The effects of the medium on the extinction spectrum of the nanodot array were also estimated by measuring the extinction spectra of gold nanodot array immersed in water-glycerol mixture. The RIU of the medium was adjusted with various concentrations of glycerol in water: 0 (pure water), 20, 40, 60, 80, and 100 (glycerol) wt%, which corresponded to RIU values of 1.3303, 1.35749, 1.383413, 1.41299, 1.4429, and 1.4739, respectively, at 20°C. When the medium was changed to the pure water in place of air, the spectrum peak position of the substrate with the 10, 30, and 50 nm thick gold layer was 785 ± 3, 642 ± 8, and 592 ± 1 nm, respectively; all of the peaks for the varying gold layer thickness shifted from the peak position measured in the air environment due to the change in the refractive index unit (RIU) of the surrounding medium. The shift in peak position relative to the peak position in the pure water as a function of the RIU of the surrounding medium is shown in Figure 6. From these results, it is clear that the peak position increased with the increasing RIU value of the medium. The equation reported by Kelly et al. indicates that the peak position is linearly proportional to the RIU value of the surrounding medium [5]. In the conducted experiment, the peak position was linearly shifted against the RIU value. The slope in Figure 6, which is calculated as the ratio of the peak position shift to the change of the surrounding medium RIU value, was 323.6, 150.9, and 116.3 nm/RIU for the substrate with the 10, 30, and 50 nm thick gold layer, respectively. In LSPR-based biosensing, the aforementioned slope is related to the sensitivity, and a tiny change in the RIU due to the antigen-antibody binding occurring on the substrate is converted to a readable signal. In view of the sensitivity, the LSPR substrate reported here is superior to the substrate fabricated using nanosphere lithography and provides sensitivity similar to the substrate fabricated using nanoimprint lithography [8, 12].

175670.fig.006
Figure 6: Measured data of shift in peak position of the extinction spectra of the gold nanodot arrays with 10, 30, and 50 nm thick gold deposition as a function of the refractive index of the medium.

4. Conclusions

The gold nanodot array reported in this study successfully demonstrated the possibility to serve as an LSPR-based biosensor substrate. The peak position in the extinction spectrum was dependent on the height of the gold nanodot. In particular, the peak position in the extinction spectrum of the reported LSPR substrate with the 10 nm thick gold layer was in the near-infrared range. As the extinction bands of tissues or blood mainly exist at wavelengths lower than 650 nm, the LSPR substrate with the extinction peak in the near-infrared range reduces the noise interference due to tissue or blood complications. In view of the sensitivity, the ratio of the peak position shift to the surrounding medium RIU value was superior or comparable to the other types of substrates commonly used.

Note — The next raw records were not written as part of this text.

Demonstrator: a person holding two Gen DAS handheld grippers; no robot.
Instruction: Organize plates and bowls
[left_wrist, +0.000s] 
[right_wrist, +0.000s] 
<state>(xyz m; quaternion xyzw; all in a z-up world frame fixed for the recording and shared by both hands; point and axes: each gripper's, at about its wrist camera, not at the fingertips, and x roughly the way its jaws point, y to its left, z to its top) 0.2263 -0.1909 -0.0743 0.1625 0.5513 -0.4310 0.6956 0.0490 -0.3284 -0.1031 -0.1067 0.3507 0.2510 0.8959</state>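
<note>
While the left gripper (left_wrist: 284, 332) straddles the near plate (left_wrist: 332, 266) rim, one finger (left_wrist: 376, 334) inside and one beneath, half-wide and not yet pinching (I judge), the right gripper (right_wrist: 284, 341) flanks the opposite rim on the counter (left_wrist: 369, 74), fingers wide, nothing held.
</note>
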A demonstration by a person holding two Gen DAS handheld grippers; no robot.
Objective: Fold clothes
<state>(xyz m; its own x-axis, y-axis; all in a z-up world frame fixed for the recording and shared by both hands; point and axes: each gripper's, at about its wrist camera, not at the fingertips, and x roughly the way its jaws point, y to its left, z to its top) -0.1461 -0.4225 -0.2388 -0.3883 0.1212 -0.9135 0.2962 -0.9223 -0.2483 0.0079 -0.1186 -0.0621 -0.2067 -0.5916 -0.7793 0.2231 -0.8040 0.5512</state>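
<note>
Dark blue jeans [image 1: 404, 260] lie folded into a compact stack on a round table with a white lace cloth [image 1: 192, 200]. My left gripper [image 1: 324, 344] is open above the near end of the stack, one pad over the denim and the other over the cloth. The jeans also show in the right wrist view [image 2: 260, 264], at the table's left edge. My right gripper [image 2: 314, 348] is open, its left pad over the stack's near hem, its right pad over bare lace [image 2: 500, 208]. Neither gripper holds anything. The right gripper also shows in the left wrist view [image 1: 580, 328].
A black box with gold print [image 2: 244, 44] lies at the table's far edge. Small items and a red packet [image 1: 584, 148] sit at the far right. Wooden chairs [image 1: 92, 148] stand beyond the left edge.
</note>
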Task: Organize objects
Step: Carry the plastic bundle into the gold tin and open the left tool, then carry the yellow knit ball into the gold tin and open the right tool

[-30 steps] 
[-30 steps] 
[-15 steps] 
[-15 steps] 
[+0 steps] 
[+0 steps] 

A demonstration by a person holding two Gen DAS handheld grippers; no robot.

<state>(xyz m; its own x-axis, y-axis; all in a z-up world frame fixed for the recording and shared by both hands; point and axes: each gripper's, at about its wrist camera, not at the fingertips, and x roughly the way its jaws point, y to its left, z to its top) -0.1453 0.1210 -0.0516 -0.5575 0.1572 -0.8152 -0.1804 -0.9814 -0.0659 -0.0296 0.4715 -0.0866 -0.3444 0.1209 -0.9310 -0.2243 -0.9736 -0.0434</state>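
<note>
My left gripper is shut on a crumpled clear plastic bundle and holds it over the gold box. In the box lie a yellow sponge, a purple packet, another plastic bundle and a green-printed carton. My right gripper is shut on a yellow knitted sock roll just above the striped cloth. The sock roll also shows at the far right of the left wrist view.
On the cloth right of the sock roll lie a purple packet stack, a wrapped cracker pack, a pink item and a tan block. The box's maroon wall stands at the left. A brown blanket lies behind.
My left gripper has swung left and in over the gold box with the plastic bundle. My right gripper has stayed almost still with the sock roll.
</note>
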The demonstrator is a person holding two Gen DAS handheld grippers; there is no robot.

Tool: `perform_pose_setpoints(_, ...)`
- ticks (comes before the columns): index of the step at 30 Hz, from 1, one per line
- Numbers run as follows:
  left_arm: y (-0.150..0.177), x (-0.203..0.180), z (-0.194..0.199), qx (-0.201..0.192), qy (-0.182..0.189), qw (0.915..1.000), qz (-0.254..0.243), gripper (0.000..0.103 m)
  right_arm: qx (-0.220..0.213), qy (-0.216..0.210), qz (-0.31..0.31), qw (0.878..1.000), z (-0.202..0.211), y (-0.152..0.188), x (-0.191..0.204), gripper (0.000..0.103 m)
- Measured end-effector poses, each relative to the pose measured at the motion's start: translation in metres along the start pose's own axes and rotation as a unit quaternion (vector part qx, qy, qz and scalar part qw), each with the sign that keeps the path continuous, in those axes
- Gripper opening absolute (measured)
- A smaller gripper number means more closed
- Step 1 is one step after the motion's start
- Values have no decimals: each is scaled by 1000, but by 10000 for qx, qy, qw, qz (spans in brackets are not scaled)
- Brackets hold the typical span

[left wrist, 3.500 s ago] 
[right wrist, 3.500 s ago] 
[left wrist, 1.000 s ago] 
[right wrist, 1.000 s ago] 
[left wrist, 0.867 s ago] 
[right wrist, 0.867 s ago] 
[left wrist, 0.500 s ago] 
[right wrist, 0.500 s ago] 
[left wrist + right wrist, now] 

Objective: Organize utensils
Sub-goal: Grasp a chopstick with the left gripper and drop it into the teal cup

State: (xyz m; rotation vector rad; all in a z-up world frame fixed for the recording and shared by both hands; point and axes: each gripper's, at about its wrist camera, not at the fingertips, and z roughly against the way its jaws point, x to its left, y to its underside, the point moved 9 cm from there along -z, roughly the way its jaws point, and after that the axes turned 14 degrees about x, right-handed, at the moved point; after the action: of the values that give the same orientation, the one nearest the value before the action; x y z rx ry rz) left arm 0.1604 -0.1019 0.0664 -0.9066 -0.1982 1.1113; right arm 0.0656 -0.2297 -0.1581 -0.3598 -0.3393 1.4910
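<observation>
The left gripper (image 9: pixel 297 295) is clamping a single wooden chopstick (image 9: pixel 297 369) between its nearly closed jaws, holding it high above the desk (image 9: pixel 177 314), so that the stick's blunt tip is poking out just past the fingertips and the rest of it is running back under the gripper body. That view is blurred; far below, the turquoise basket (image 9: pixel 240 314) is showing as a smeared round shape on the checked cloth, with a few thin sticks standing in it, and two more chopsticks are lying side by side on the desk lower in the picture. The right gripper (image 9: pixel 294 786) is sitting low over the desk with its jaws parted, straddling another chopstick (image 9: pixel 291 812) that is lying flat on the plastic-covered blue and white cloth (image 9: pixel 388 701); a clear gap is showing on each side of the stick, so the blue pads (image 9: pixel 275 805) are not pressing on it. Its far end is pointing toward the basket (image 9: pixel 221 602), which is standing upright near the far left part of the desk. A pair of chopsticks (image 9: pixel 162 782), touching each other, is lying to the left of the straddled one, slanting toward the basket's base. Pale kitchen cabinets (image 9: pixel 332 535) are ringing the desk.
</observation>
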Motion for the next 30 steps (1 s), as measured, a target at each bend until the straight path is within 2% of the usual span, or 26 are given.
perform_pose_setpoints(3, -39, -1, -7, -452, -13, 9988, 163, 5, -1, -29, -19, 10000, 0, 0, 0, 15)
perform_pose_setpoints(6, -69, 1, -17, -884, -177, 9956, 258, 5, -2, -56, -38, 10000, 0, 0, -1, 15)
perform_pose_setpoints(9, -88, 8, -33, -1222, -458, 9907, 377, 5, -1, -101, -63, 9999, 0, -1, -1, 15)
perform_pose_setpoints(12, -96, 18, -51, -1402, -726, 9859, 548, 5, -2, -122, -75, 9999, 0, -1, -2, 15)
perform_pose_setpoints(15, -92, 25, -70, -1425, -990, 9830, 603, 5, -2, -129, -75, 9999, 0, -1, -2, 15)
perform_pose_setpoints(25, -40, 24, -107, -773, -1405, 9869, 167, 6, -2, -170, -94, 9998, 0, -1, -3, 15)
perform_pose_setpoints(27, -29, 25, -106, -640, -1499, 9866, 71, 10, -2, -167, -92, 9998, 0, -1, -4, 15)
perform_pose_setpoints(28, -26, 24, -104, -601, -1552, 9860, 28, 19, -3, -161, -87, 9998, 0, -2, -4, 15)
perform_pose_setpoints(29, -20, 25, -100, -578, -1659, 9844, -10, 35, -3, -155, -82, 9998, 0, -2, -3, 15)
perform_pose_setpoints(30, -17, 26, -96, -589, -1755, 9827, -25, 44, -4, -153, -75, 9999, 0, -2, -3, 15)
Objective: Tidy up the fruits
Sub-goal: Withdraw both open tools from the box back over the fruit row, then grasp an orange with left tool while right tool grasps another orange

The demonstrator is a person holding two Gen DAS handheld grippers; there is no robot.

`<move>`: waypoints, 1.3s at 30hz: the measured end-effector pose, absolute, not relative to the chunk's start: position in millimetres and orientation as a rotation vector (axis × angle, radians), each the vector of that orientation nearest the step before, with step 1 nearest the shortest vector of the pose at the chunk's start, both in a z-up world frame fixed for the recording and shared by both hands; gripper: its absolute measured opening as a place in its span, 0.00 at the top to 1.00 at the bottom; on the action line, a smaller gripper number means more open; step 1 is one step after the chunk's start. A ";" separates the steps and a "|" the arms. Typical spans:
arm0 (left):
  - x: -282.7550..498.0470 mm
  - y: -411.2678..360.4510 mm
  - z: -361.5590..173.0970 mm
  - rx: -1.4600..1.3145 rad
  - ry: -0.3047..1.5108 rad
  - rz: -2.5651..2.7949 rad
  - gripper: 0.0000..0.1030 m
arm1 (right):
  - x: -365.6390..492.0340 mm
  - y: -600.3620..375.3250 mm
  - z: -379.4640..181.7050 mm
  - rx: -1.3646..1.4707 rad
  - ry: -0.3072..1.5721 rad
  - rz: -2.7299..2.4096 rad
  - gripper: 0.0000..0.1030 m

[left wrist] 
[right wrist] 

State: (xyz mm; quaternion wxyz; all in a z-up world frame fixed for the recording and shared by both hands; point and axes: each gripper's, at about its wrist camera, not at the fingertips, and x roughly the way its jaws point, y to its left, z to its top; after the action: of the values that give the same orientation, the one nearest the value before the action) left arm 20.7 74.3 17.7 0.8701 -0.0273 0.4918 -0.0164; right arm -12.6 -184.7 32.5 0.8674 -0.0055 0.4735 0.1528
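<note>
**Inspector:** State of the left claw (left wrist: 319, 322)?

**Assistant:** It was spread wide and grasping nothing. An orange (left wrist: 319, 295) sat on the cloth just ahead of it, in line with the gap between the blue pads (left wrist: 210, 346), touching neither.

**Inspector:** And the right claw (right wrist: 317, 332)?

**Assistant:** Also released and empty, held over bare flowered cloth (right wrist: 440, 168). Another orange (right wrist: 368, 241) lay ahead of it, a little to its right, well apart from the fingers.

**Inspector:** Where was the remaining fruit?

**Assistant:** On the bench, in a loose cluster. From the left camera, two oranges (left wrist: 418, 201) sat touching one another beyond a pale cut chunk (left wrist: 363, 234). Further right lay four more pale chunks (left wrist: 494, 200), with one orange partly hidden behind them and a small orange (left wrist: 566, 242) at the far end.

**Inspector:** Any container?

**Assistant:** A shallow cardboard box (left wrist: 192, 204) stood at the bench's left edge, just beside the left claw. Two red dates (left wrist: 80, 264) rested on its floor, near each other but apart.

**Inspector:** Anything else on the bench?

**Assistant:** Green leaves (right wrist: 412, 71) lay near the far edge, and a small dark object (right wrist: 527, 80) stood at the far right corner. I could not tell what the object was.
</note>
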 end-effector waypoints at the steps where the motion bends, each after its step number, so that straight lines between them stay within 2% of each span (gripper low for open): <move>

The substrate fabrication method used an alumina mask prepared through a two-step anodization process, which is a well-defined process used to construct nanosized structures over large areas. Although the substrate used in this study was limited to 24 × 24 mm, the size of the substrate can be increased by simply modifying the protocol. In conclusion, the reported methodology based on the anodization process can provide a simple and cost-effective method to fabricate LSPR substrates.

Conflict of Interests

The authors declare that there is no conflict of interests regarding the publication of this paper.

Acknowledgments

This research was supported by Korea Electrotechnology Research Institute (KERI) Primary Research Program through the Korea Research Council for Industrial Science & Technology (ISTK) funded by the Ministry of Science, ICT and Future Planning (MSIP) (no. 14-12-N0101-05).